Please wait, pausing…
With the ongoing march of technology, the CPU power and quantity of RAM available to modern games has increased exponentially with each generation of hardware. However, each time the “data transfer gap” has widened – CPU speed outstrips the ability of memory to supply data, and in turn memory capacity overwhelms the transfer rate of bulk storage media. And the end result of the latter is our good friend Mr Loading Screen. He’s one of those “friends” that turns up uninvited, hangs around longer than you’d really like, and then just when you think you’ve seen the back of him, there he is smiling into your face as you choke back bitter tears of deep-seated resentment and sorrow.
So, what can we do about that?
Well, the first port of call when optimising a load process is to look at what is actually getting done. The best type of loading is that which doesn’t happen, so a good first step is to check that all the data being pulled in is actually needed – it’s remarkably easy to accidentally re-load assets which you threw away mere moments ago (to make room for them being loaded again), and one game I worked on would even do the opposite – loading in assets only to discard them before the level even began! (This was a consequence of the loader looking at a list of objects in the map file and grabbing all of them, unaware that the designers were placing objects for several different scenarios in the same world zone and then deleting the objects that they didn’t need for the current stage from a script…)
Once you’ve isolated what data is getting pulled in, you can then do a very simple calculation – given the amount of data, and the speed of your media, you can tell what the minimum possible load time is. Often, that’s quite a scary number, because it’s both a lot higher than your goal and a lot lower than where you are now. It’s a good number to have, though, since you know that without reducing the data volume somehow (through compression, for example), or shifting the load to another source (such as a hard disc cache, if your source media is optical), you’ll never get below that. Equally, though, given a decent run at the optimisation process you should be able to get pretty close.
To get close, then, what do you need to look for? In my experience, the two biggest time-wasters during loading are seek delays, and (unnecessary) processing overhead.
Seek delays come about pretty much exclusively on spinning media (hard discs, optical drives), and are caused by the fact that the disc head has to physically move to a new location to read data which is not directly following whatever it read last. The distance the head has to move determines how long this takes, and the worst-case times can be utterly, utterly horrific – on one popular platform the worst-case disc seek is a over a quarter of a second! There are lots of nasty little gotchas involved in predicting seek times, too – for example, on optical drives with dual-layer discs switching layers involves a laser refocus, which can be very expensive, but at the opposite end of the spectrum very small seeks can actually sometimes be done without a head movement at all, making them fast… up until a certain threshold where suddenly performance drops off a cliff.
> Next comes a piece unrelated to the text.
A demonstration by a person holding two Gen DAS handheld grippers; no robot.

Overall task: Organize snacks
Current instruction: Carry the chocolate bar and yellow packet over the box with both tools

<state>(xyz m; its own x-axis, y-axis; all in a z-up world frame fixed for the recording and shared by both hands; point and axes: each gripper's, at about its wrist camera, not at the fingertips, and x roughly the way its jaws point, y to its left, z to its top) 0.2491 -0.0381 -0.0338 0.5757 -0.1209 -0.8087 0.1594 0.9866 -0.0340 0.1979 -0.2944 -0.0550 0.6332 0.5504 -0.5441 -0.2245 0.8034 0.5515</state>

Another awkward factor with spinning disc media is that all modern systems are Constant Angular Velocity (CAV) based. This means that as the disc spins at a constant angular speed, the speed of the disc surface relative to the head (the linear speed) gets faster the further you get from the centre of the disc. This gives an increase in read speed, and also an increase in data density relative to lateral head movement (since the radius of the tracks increases) – so a fixed-size seek will require a smaller head movement at the edge of the disc compared to the centre.
If you have the time to spare, empirical testing is definitely the way to go here – make a test program which performs a pattern of reads and seeks across the whole disc, and then chart the data you get (preferably from a number of different machines – optical drives in particular can get much slower as they get older, and quite a few consoles have shipped different revisions with different drive mechanisms, each with their own unique performance characteristics). Good data will show all sorts of interesting things, such as the threshold at which head movements become necessary, how big the on-drive cache is, and what happens during a layer change (on some setups, swapping layer without seeking can be faster than a medium-sized seek, if you can arrange for the data on the two layers to be lined up correctly).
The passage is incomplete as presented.